We always recommend wired because it’s a more stable connection. Legacy analogue video inputs such as Component, Composite and Scart are also included.
The TV is easy to set-up. The menus are relatively unchanged from last year and are none the worse for that.
They’re laid out simply and for the most part easy to understand. It’s worth playing around with the active contrast and motion modes, but for the most part we tended to keep settings on low if we used them at all.
Much of it comes down to taste. Unlike a lot of TVs we review, this one didn’t need much tinkering to get a good picture. That says a lot for the basic rightness of the panel’s performance and the quality of the on-boards electronics.
We like the new multiview feature. It splits the screen to allow the viewer to watch two sets of content at the same time, so you can watch say, a live football match while browsing the internet. Useful.
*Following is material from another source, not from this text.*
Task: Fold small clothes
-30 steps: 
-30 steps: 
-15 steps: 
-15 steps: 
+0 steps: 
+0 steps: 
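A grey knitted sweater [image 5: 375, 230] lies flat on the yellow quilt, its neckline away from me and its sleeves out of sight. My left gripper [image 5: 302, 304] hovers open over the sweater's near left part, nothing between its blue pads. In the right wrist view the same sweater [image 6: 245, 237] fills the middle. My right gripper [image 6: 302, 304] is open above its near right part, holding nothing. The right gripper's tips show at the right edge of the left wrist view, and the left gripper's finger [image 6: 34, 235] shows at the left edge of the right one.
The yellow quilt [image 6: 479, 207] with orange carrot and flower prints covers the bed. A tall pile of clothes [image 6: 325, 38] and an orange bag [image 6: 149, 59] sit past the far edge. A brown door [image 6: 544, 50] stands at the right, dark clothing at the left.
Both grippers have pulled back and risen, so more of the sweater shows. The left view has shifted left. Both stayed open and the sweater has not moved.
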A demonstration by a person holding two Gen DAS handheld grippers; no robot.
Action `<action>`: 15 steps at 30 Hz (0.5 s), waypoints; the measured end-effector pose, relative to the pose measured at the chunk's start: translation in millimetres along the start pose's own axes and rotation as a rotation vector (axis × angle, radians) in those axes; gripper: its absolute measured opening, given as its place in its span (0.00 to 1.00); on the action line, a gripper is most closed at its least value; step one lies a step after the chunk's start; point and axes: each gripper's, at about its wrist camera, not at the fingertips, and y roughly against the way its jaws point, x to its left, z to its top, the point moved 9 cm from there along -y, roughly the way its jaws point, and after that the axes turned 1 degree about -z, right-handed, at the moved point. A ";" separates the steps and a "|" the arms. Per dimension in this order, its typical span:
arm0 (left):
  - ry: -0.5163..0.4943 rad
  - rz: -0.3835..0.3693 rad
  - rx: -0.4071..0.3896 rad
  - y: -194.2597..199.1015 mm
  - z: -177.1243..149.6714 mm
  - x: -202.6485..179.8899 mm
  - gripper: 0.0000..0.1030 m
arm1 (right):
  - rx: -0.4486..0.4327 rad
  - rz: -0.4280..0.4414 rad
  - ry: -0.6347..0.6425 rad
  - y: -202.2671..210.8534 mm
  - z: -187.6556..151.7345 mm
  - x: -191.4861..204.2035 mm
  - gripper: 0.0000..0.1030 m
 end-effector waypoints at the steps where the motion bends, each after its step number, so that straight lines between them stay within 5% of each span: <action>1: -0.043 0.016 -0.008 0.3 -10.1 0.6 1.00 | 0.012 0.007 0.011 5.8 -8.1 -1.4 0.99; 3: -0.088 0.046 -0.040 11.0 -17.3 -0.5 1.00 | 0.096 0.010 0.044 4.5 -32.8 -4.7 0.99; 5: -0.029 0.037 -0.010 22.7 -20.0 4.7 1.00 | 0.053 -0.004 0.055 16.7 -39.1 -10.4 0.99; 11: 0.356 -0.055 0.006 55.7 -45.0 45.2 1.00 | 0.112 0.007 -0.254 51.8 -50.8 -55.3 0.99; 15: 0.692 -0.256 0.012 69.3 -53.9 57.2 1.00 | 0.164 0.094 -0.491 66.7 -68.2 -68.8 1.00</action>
Less useful is Football mode. No doubt trying to cash in on the World Cup starting in June, this does strange things to the picture – imagine the most hyped shop demo image you’ve ever seen – and unbalances the otherwise acceptable sound too.
It’s one to avoid unless you want to record on to a USB hard drive. In this mode the TV will record the highlights, deciding whether something is worth saving depending on the crowd noise.
A couple of years ago a Full HD 65in set costing just over £3000 would have been seen as a bargain. Today, we think it needs to have 4K TV to fully justify the price.
The Samsung UE65H8000 also has a curved screen of course, but while it’s a great talking point we’re not totally sold on it yet.
Look past the price and there are positive things about this set: it has a fine picture, with arguably the most convincing colour palette the company has engineered to date. Detail levels are high and the spec sheet is full.
Make no mistake, the UE65H8000 is a truly accomplished performer, but in today’s cut-throat market, sometimes even that isn’t enough to earn a wholehearted recommendation.